**TASK GOAL:** Please give back word for word the lines of the material below between the line containing "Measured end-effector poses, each" and the line containing "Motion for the", inclusive.

(DATA FOR REVIEW)

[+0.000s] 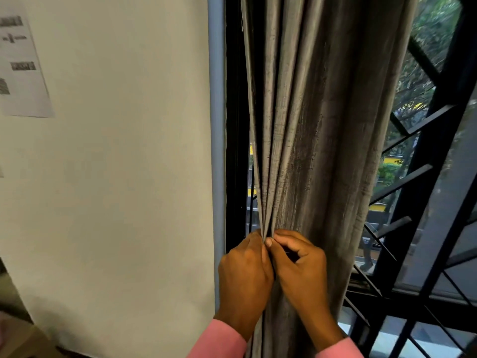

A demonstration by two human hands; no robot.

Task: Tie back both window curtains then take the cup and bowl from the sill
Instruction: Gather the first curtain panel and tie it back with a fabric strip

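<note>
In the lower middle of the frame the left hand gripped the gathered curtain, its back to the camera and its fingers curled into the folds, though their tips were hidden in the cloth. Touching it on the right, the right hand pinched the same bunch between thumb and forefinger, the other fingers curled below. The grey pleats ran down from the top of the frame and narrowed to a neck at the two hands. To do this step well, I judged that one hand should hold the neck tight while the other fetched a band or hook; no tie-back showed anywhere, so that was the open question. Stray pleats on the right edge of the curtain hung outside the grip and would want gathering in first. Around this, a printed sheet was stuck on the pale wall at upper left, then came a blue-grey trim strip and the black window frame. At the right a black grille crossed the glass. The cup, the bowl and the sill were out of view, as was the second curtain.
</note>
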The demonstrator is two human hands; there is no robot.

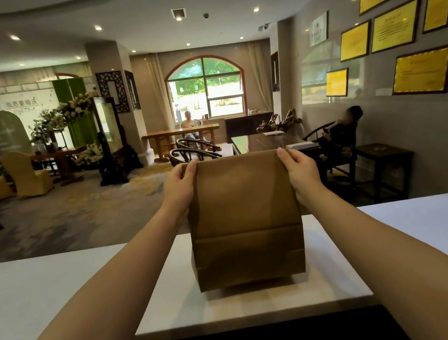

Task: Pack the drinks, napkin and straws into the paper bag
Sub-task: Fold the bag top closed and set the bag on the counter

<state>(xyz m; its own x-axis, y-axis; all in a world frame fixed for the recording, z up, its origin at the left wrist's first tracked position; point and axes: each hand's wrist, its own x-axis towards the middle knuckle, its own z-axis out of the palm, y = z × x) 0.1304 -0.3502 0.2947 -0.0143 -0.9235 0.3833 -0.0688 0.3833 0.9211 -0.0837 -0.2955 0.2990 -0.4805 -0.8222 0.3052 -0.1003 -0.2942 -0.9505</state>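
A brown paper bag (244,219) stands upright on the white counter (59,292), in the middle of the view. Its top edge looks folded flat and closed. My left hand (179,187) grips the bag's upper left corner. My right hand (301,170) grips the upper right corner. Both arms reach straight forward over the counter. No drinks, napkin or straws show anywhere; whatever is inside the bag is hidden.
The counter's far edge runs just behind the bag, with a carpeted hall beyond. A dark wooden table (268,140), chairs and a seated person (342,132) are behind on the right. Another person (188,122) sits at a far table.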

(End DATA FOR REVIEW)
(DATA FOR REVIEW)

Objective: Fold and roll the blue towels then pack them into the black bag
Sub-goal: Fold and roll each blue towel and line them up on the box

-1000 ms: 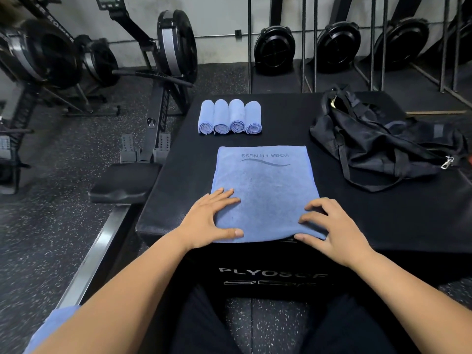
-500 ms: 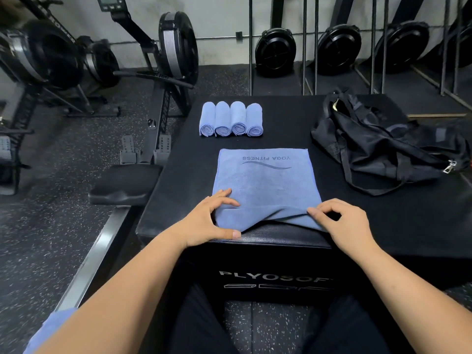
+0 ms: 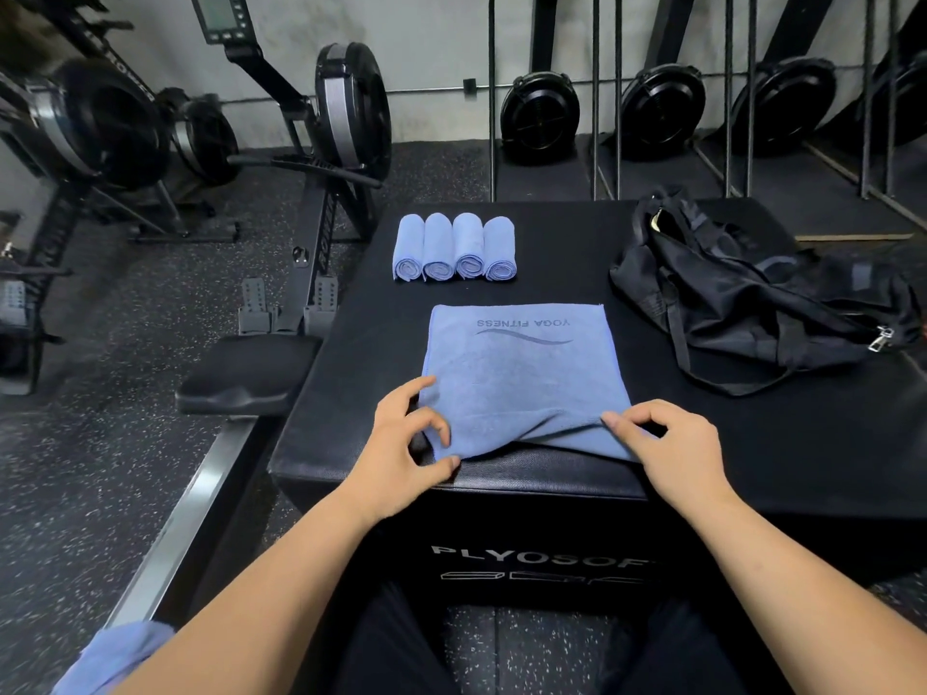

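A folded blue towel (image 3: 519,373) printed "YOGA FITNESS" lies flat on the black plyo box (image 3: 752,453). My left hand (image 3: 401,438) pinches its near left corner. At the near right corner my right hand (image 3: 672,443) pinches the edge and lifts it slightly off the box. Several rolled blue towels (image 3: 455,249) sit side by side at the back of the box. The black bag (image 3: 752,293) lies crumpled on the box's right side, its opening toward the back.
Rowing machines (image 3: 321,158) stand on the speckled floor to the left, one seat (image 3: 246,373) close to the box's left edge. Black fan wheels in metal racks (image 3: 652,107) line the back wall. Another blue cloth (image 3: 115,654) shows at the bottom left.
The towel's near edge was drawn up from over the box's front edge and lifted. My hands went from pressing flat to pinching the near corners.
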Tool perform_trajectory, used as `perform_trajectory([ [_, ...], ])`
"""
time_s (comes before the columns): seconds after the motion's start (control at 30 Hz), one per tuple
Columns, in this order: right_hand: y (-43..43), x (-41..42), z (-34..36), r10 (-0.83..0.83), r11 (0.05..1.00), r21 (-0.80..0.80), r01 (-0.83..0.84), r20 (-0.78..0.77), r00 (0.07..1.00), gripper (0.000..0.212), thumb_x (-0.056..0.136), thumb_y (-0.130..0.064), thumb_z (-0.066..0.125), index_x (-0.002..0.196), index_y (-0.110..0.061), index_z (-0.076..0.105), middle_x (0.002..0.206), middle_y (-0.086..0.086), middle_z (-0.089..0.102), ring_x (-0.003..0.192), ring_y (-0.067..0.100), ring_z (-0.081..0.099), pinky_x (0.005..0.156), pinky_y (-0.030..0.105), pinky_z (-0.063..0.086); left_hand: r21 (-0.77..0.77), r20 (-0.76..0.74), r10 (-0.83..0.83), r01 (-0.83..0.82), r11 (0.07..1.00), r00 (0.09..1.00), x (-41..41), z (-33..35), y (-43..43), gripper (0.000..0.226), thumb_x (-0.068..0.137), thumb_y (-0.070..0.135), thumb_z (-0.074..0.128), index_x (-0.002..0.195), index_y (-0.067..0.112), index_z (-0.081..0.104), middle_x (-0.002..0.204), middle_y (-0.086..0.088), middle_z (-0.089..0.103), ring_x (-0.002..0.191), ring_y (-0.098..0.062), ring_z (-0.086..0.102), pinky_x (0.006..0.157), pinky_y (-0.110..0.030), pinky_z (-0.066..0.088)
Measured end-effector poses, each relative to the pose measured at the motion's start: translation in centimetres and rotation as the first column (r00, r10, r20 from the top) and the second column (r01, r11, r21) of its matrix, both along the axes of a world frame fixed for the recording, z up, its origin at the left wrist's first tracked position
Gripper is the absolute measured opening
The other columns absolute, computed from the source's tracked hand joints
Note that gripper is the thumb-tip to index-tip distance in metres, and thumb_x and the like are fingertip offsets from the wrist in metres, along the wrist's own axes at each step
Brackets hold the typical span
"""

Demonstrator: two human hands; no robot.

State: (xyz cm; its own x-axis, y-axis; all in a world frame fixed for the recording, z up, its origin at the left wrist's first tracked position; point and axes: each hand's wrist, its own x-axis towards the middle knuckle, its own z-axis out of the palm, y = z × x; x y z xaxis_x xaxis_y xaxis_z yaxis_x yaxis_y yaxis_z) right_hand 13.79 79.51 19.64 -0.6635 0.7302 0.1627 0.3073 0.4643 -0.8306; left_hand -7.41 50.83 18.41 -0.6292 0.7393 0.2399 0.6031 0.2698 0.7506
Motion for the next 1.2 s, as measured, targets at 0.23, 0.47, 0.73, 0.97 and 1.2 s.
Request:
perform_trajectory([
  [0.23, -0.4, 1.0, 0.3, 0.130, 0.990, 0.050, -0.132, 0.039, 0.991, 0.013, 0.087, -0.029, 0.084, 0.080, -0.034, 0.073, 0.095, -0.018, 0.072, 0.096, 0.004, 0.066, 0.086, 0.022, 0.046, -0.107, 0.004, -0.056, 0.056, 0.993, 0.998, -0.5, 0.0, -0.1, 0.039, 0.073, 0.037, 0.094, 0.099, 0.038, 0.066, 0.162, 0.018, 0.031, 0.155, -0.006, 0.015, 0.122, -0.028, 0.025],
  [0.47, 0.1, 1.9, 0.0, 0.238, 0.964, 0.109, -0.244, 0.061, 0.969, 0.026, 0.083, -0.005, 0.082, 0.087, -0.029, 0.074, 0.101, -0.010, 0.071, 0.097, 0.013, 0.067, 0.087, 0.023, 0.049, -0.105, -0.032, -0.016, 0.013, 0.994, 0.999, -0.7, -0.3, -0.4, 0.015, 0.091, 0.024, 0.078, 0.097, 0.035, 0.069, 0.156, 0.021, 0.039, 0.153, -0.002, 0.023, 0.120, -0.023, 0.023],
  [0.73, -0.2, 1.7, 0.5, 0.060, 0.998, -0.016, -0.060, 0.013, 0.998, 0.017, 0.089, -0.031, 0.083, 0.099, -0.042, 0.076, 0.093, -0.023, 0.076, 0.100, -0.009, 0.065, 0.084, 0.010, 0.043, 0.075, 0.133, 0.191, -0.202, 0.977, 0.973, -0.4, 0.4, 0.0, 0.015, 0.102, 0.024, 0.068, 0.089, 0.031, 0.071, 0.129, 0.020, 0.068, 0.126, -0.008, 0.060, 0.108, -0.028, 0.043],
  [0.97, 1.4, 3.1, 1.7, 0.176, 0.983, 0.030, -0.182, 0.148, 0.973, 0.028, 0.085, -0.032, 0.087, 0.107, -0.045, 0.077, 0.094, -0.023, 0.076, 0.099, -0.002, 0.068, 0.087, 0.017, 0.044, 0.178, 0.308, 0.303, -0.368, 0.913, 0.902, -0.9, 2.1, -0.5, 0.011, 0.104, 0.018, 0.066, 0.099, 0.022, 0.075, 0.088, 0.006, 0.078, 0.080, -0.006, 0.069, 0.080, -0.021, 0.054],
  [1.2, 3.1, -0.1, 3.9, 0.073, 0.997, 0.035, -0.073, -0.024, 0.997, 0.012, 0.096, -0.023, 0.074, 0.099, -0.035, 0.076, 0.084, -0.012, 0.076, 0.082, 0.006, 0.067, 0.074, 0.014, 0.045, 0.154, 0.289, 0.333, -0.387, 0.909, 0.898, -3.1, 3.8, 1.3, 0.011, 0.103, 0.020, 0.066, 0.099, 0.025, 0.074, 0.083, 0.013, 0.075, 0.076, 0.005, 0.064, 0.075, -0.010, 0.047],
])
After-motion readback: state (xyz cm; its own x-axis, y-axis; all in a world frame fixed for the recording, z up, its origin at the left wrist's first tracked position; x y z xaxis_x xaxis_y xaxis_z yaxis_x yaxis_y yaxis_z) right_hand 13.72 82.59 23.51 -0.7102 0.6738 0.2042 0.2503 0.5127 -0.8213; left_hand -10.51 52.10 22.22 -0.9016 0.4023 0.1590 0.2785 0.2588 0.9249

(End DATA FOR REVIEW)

**TASK RESPONSE:**
Measured end-effector poses, each relative to the pose measured at the motion's start: translation in centimetres and rotation as the first column (r00, r10, r20 from the top) and the second column (r01, r11, r21) of its matrix, both along the axes of a world frame fixed for the recording, z up, its origin at the left wrist's first tracked position
Gripper is the absolute measured opening
The other columns absolute, computed from the source's tracked hand joints
Note that gripper is the thumb-tip to index-tip distance in metres, and thumb_x and the like are fingertip offsets from the wrist in metres, along the wrist's own axes at each step
Brackets hold the typical span
"""

Demonstrator: two human hands; no robot.

State: (xyz cm; its own x-axis, y-axis; all in a world frame fixed for the recording, z up, its origin at the left wrist's first tracked position; point and axes: each hand's wrist, its own x-axis towards the middle knuckle, its own z-axis out of the palm, y = z × x; x y z xaxis_x xaxis_y xaxis_z yaxis_x yaxis_y yaxis_z) right_hand 13.79 79.51 19.64 -0.6635 0.7302 0.1627 0.3073 0.4643 -0.8306; left_hand -7.41 50.83 18.41 -0.6292 0.7393 0.2399 0.6031 0.2698 0.7506
Motion for the next 1.2 s, as measured, targets at 0.23, 0.47, 0.73, 0.97 and 1.2 s.

The reply is now complete.